— EXERCISE BRIEF —
Repeat nothing but the lines below running from the one containing "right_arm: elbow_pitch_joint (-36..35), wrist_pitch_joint" to the one containing "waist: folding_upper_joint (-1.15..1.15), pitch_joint". Keep both end lines.

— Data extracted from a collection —
▼

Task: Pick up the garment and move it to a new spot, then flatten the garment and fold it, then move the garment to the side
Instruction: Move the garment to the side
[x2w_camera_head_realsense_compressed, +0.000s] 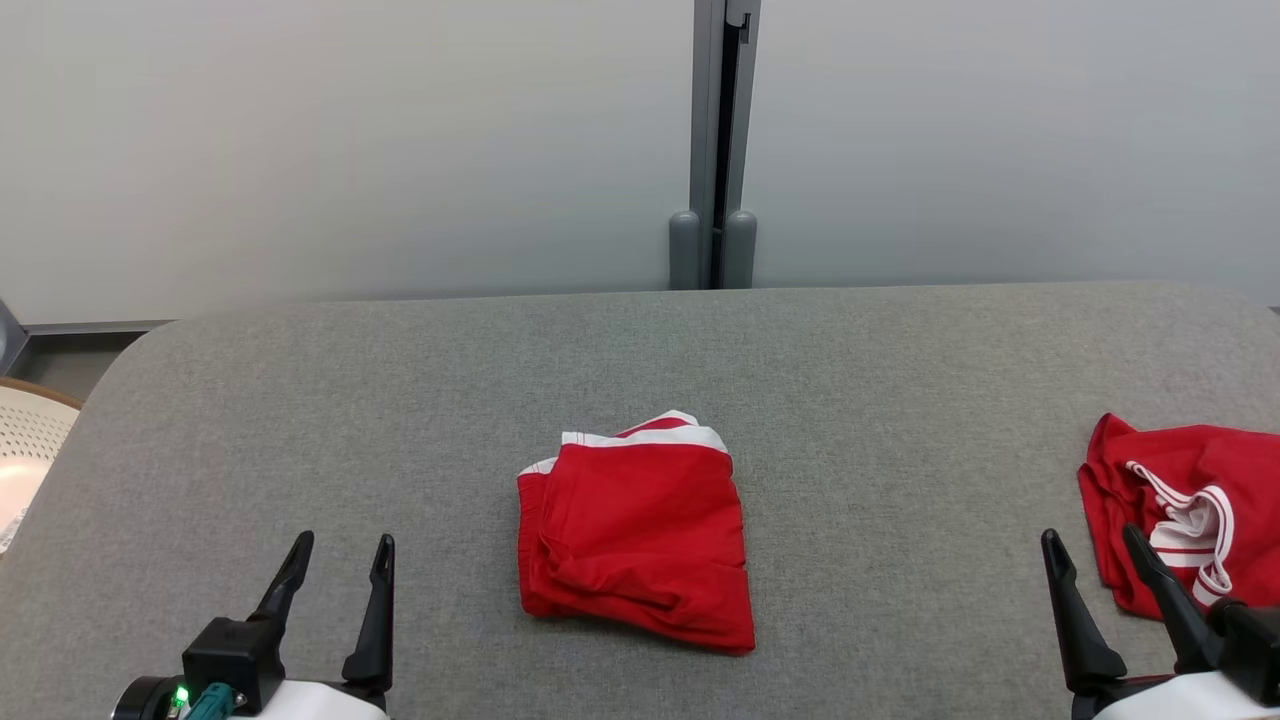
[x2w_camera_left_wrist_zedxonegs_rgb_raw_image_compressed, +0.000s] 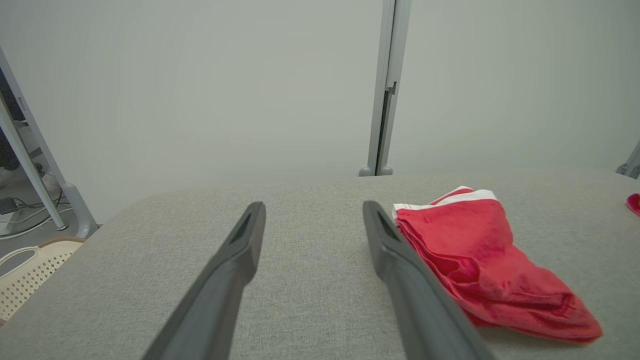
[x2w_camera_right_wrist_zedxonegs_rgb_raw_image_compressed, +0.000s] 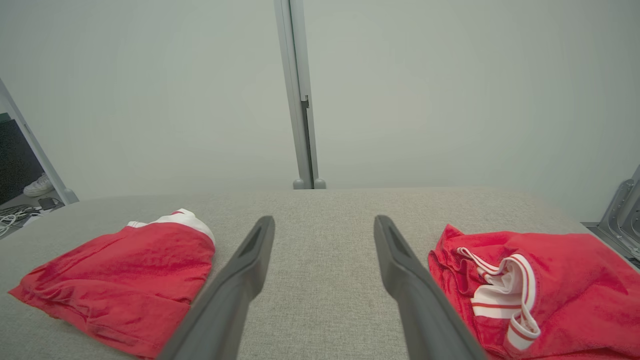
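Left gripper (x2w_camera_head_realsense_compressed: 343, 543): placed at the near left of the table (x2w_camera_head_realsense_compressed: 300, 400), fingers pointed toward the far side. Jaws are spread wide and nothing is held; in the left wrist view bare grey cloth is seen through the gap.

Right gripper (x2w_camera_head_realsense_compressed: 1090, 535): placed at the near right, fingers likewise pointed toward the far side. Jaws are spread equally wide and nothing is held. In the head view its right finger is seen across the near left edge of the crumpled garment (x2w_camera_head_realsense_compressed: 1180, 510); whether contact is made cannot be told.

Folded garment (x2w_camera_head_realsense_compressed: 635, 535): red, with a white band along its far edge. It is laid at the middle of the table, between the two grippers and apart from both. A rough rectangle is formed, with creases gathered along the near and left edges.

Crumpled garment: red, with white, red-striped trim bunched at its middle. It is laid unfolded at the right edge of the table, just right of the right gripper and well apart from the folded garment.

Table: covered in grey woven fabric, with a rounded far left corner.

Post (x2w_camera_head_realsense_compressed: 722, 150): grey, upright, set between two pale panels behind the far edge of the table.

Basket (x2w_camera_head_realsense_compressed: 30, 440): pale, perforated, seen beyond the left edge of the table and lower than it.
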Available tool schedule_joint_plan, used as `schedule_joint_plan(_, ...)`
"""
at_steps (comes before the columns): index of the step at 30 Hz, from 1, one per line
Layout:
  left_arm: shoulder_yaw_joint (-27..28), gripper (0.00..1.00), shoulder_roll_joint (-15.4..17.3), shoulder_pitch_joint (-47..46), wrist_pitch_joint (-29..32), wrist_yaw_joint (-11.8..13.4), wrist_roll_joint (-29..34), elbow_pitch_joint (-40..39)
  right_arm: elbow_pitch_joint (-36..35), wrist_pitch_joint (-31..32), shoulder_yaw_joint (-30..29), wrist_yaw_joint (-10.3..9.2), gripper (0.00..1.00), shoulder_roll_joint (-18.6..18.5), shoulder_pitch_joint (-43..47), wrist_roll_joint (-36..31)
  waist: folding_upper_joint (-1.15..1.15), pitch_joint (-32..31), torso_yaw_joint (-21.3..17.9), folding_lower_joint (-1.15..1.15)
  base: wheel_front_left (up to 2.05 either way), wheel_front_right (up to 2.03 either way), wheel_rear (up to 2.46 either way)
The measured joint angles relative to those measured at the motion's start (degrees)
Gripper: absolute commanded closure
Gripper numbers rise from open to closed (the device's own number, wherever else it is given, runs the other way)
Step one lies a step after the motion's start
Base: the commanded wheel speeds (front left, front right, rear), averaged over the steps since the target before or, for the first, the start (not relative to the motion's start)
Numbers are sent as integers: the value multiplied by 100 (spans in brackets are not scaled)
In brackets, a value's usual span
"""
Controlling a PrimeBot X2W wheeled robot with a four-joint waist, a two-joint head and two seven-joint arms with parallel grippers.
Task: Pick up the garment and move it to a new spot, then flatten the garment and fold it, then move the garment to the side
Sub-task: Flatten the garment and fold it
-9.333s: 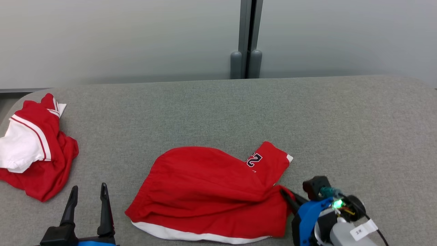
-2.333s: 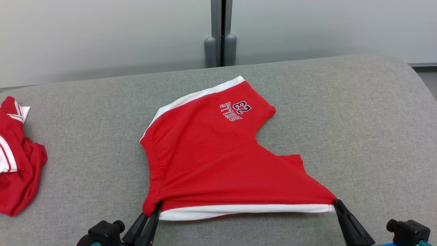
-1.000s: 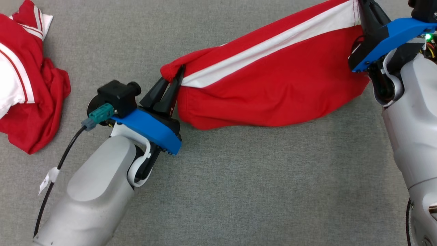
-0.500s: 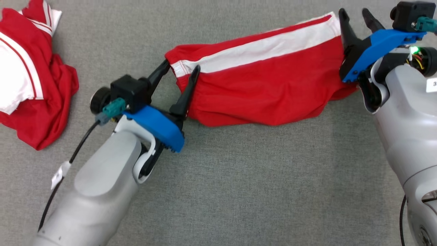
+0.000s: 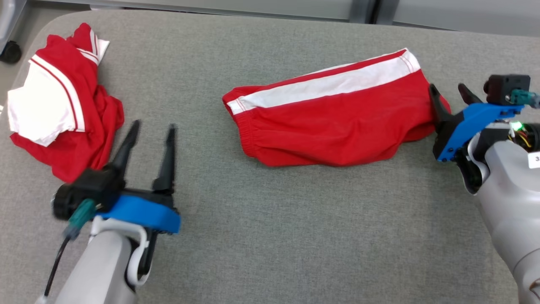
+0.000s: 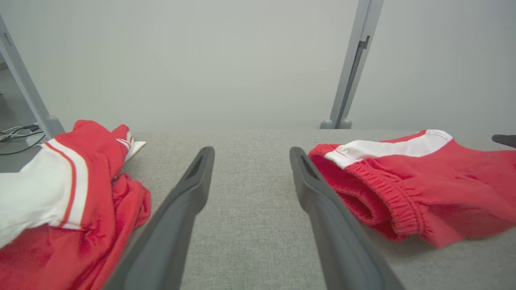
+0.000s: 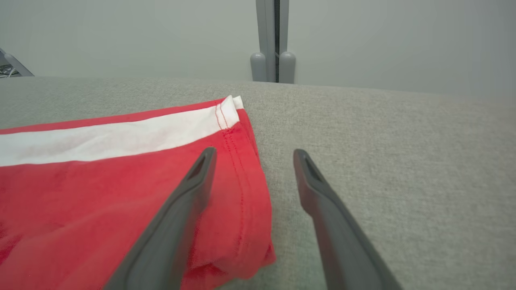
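Head view here: the garment [image 5: 329, 126], red shorts folded over with a white stripe along the 12 o'clock edge, is lying on the grey bench [image 5: 295, 232] a bit toward 1 o'clock of centre. Its elastic waistband faces 9 o'clock and its hem faces 3 o'clock. The left fingers [image 5: 168, 156] are down at 8 o'clock, spread wide and empty, well apart from the shorts. They sit over bare bench between the shorts and a crumpled red and white jersey [image 5: 71, 109] at 10 o'clock. The right fingers [image 5: 436, 105] are at 3 o'clock, also spread and gripping nothing. From the right wrist view we see one finger over the hem end and the other over bare bench; we can't tell if it touches the cloth
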Motion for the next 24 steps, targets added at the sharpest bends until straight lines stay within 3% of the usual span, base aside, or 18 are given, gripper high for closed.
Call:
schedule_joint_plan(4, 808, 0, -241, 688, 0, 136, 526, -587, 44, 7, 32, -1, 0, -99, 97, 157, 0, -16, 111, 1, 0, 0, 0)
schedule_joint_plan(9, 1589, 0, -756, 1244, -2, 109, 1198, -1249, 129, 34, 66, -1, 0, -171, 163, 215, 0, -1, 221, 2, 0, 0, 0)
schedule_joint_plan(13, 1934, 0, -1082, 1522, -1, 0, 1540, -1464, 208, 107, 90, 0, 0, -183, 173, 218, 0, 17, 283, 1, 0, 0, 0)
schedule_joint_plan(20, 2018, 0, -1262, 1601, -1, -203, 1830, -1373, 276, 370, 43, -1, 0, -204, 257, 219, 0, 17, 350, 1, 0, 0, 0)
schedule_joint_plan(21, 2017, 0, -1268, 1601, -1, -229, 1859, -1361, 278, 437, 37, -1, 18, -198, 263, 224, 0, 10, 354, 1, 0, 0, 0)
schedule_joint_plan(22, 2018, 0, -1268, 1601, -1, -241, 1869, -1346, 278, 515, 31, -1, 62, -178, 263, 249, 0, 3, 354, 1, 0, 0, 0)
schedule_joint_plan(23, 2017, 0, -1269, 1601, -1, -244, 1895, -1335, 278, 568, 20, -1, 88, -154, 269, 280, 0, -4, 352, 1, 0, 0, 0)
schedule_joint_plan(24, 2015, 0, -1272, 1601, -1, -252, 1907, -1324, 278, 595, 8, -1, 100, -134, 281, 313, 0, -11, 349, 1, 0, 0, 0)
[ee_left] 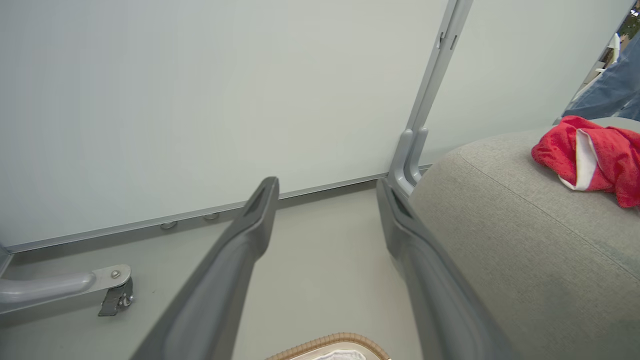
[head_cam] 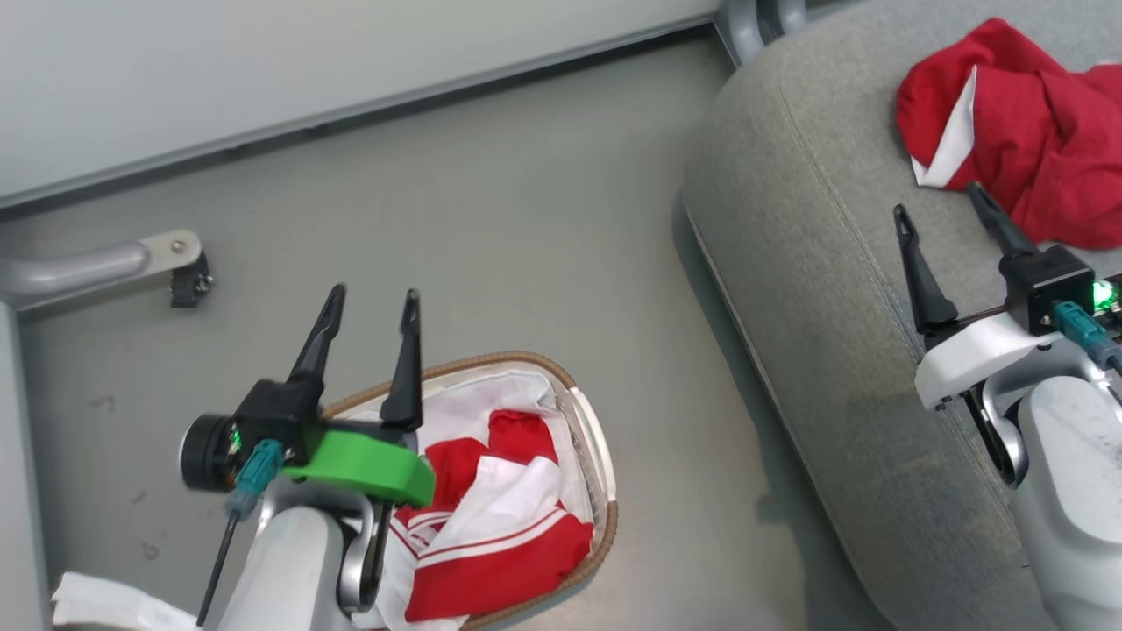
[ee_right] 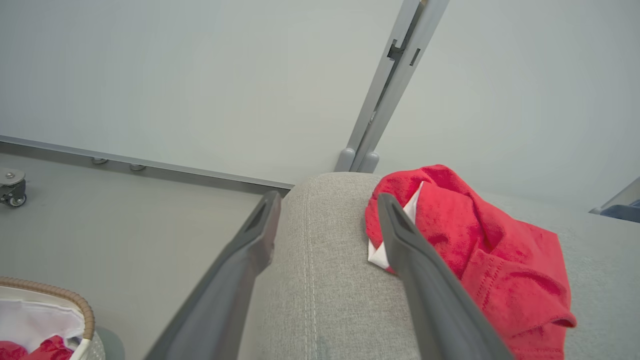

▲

— RESPONSE —
  right_arm: elbow_pitch_joint (-36..35), wrist_pitch_joint (-31..32), shoulder_yaw_joint (-30..29), wrist_yaw_joint (-10.3..9.2), gripper (0.00..1.00), shoulder_roll_joint (-18.6..18.5), shoulder_pitch_joint (-43..47), wrist_roll_joint (-36..31)
  waist: folding_upper_joint (-1.15..1.15), pitch_joint (-32..31), torso_yaw_joint (-21.3..17.9), folding_lower_joint (-1.15..1.15)

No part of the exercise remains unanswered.